Не глядя на женщину, попытавшуюся ухватить подол его сутаны, Энтони Митчелл вышел из камеры и сделал особый знак подручным, ждавшим его снаружи. Те прошли внутрь, неся атрибуты своего ремесла, и через несколько минут из камеры послышался крик Мэри Браун – отчаянный, безумный, полный невыносимого страдания вопль. Митчелл взглянул на часы и зашагал по коридору прочь, чтобы вернуться к себе и немного отдохнуть перед обедом.
Через два дня Митчелл имел тайную беседу с графом Честертоном. Речь шла о громком судебном процессе над одной молодой ведьмой. Как утверждалось в материалах дела, она добровольно призналась в убийстве, с помощью колдовства, лорда Ричарда Эванса. По обычаю, виновная была казнена через повешение. Граф Честертон высоко оценил мастерство Энтони Митчелла, позволившее раскрыть это запутанное дело.
Граф слыл добродушным весельчаком, любителем вкусной еды и выпивки. Гастрономические пристрастия предсказуемо отражались на его фигуре, напоминавшей пивной бочонок, поставленный на две массивные подпорки и увенчанный круглой, как шар, головой. Но временами в его глазах, прикрытых тяжело набухшими веками, мелькали алчность и злоба – и тогда становилось ясно, что граф Честертон не так прост, как кажется с виду. Он не привык ни в чём себе отказывать и всегда добивался желаемого. Солидное состояние позволяло ему покупать любую понравившуюся вещь, не торгуясь.

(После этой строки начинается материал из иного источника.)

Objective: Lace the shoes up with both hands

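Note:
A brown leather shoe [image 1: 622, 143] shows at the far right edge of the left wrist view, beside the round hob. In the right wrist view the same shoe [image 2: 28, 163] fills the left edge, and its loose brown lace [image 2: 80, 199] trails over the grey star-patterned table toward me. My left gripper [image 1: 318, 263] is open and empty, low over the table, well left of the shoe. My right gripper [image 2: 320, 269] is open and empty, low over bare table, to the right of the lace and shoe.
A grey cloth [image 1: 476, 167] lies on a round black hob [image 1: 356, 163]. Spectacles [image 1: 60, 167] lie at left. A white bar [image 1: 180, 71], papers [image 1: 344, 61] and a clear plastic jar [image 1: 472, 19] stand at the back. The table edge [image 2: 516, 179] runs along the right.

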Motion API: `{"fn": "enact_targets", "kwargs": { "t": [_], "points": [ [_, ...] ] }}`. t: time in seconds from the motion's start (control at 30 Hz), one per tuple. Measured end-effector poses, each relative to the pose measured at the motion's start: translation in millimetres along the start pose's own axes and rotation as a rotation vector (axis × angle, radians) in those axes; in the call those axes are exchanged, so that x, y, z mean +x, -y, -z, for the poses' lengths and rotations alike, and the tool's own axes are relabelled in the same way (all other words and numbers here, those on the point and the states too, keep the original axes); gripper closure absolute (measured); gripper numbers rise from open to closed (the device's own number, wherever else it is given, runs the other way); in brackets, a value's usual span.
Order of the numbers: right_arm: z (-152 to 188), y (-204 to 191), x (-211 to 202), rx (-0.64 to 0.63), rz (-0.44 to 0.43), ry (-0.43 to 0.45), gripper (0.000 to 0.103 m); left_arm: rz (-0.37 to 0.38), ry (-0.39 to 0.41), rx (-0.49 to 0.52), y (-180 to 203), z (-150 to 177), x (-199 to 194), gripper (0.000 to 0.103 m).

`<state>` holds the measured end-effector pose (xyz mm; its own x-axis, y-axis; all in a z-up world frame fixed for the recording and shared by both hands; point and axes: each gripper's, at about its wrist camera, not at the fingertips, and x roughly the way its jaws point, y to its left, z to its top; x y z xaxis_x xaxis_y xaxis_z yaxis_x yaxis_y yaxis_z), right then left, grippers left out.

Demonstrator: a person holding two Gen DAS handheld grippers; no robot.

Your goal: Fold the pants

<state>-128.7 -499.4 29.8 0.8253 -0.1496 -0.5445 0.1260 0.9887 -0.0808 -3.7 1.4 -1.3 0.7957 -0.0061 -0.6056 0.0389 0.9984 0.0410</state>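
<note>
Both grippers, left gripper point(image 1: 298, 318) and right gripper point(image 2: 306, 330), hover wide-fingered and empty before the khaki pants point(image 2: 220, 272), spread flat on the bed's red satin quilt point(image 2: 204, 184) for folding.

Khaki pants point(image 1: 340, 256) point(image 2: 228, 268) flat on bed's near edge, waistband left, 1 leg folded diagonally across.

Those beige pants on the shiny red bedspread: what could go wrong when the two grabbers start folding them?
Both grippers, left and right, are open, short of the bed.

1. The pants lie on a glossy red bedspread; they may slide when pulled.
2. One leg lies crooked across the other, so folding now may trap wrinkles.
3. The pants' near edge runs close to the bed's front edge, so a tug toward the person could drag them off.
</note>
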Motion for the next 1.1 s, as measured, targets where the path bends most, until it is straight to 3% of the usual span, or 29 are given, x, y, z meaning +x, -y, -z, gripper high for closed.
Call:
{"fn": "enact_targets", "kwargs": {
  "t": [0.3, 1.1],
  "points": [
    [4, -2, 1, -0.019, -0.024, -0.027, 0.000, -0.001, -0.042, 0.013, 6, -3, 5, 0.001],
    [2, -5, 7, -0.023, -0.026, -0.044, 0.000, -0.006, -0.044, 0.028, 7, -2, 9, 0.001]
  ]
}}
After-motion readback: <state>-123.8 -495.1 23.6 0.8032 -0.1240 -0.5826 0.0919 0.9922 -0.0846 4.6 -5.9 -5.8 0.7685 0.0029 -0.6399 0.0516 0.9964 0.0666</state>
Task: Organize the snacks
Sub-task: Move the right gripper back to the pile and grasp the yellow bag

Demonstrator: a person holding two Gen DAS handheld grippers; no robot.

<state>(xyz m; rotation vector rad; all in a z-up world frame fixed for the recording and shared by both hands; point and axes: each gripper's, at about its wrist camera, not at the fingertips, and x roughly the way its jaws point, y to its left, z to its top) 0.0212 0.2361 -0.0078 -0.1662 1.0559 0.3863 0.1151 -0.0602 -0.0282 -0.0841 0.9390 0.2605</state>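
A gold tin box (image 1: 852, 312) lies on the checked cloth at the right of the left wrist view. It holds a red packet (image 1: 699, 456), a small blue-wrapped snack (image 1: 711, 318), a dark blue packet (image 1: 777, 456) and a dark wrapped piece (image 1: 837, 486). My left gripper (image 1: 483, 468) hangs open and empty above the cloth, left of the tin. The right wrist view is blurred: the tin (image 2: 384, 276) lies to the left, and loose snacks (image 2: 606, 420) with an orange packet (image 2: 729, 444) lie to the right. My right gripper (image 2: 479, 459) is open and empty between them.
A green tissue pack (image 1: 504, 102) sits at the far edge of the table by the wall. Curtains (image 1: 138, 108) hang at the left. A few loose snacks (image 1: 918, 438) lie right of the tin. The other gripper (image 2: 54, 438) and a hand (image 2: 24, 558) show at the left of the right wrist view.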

– Вам, должно быть, известно, сэр, что покойный лорд Эванс был моим соперником на грядущих выборах, – немедленно после обмена приветствиями заявил граф Честертон. – И довольно опасным соперником, ха! Он был популярен у простонародья. К несчастью, его смерть в расцвете лет помешала ему принять участие в выборах. Так что, Митчелл, вы разговариваете почти с членом парламента! Будьте уверены, я не забуду вас на своём высоком посту. Ваш талант расследователя получит признание по всей Англии! Кроме того, разрешите мне возместить вам расходы, связанные с процессом над этой ведьмой. Этот кошель полон золотых монет, и он ваш. А теперь – вы ведь не откажетесь пообедать со мной, Митчелл? Моя кухарка прекрасно готовит жаркое. Должен вам признаться, та чудесная травка, которую вы для меня достали, превосходна. Она придаёт мясным блюдам такой особенный вкус и аромат. Вот только, боюсь, если однажды кто-то захочет подсыпать и мне в пищу яд, из-за запаха этой травки я не смогу различить его! Но ведь вы будете начеку, Митчелл, не правда ли? Вы позаботитесь о моей безопасности? Вот то-то. А теперь прошу вас к столу. И непременно выпьем за упокой души сэра Эванса и этой несчастной. Что вы говорите, Митчелл? Грешно пить за упокой души ведьмы? Что ж, вам виднее, вы большой специалист в этих делах.